At a town hall meeting held Sept. 22 at Audubon Middle School, school board member George McKenna III, who represents Board District 1, urged attendees to attend the seven sessions available that would explain the array of online tools the district has to offer.
“Sometimes parents are too busy to come to school to check on their child’s academic progress,” McKenna said. “You might hear, ‘I don’t have time. I can’t come.’ Our challenge is that we’re trying to educate parents and to communicate with our community. If you can reach the parent, then you can reach the child.
McKenna’s mission is to urge more parents in his district, which includes the Crenshaw corridor, West Athens, View Park, Baldwin Hills, Northern Gardena, Chesterfield Square and Palms, to log online and to access technology for public education.
The town hall began with the introduction of an internet lounge where parents could set up an email and portal account that would allow them to communicate with their child’s school.
In another session, coordinator Antonio Hernandez introduced innovative software that allows parents to log onto a child’s account to view their grades, check when they have a quiz or assignment coming up, be updated when the principal sends out a school-wide announcement or receive school notifications through the parents’ computer or mobile app.
“Schoology has been around for about seven years and has 50 million users worldwide,” Hernandez said. “It’s very much like Facebook.”
Varouj Seuylemezian, who hosted a pilot program session called TECH app, explained that the new technology is a parent portal that parents will be able to access on their cell phone.
“More people use the phone today than any other device,” said. “This technology will go to all parent portal users via their phone.
“They will be able to see all of their student’s assignments and the due dates and check on student’s grades and attendance,” said Seuylemezian, who created the app. “This will reduce unnecessary school attendance for parents and eliminate papers that get lost in transit.
“The TECH app will be rolling out in October to about 700 schools,” said Seuylemezian, adding that he is looking forward to the launch. “Basically, the TECH app will be a one-stop shop.”
Naviance software, based out of Arlington, Virginia, is a web-based college and career readiness platform that helps middle school and high school students gain college awareness, explore college majors, learn about admission requirements and serves as an information portal for postsecondary education.
A number of Dorsey High School students attended the session and excitedly clicked on laptops provided by the school district to explore the many options provided by the software.
“Naviance is currently being used in 185 high schools and 116 middle schools in the Los Angeles school district,” said Donovan Goode, director of enterprise partnerships for the web-based software. “Our goal is to close the opportunity and achievement gap as the students leave high school and go on to post-secondary success.”

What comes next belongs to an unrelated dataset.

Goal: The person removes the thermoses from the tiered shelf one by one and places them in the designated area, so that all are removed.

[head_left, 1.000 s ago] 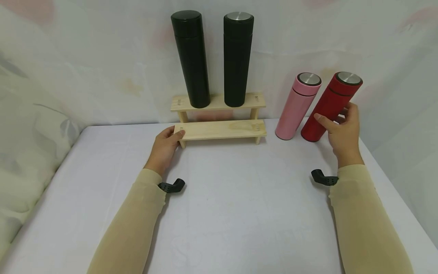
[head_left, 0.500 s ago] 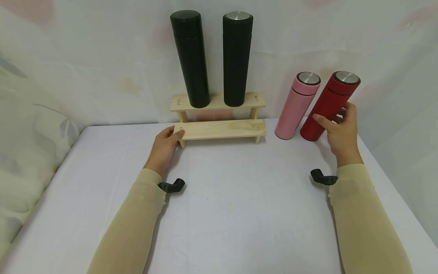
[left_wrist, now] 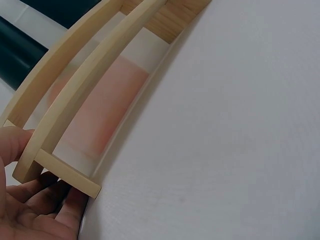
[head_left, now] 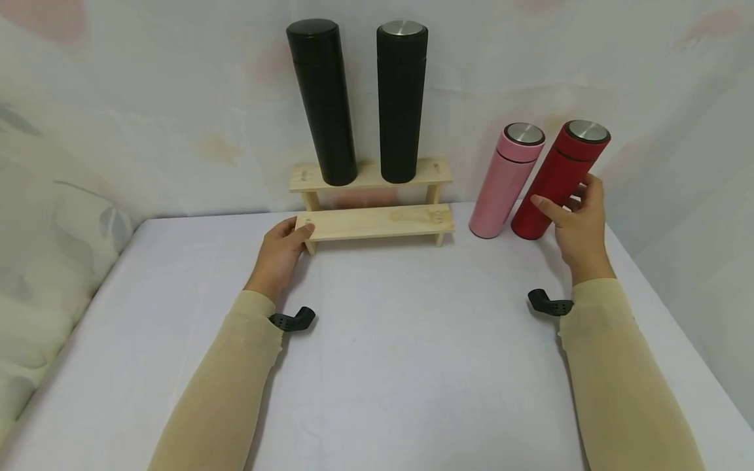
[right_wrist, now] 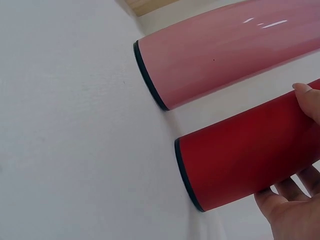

McKenna, who said that he is a “dinosaur” when it comes to technology and still uses his flip phone, also participated in the hands-on training sessions.
He revealed that education has always been a passion.
“I’m the descendant of slaves, I came from the segregated south — born in Louisiana,” McKenna said. “We were not supposed to be educated, but I know how powerful education is. Education is how you change the world, change lives and shape the future.”
Pausing, he added, “It’s so important for parents and students to utilize this digital Information that is being offered because education is the new weapon in the 21st century.”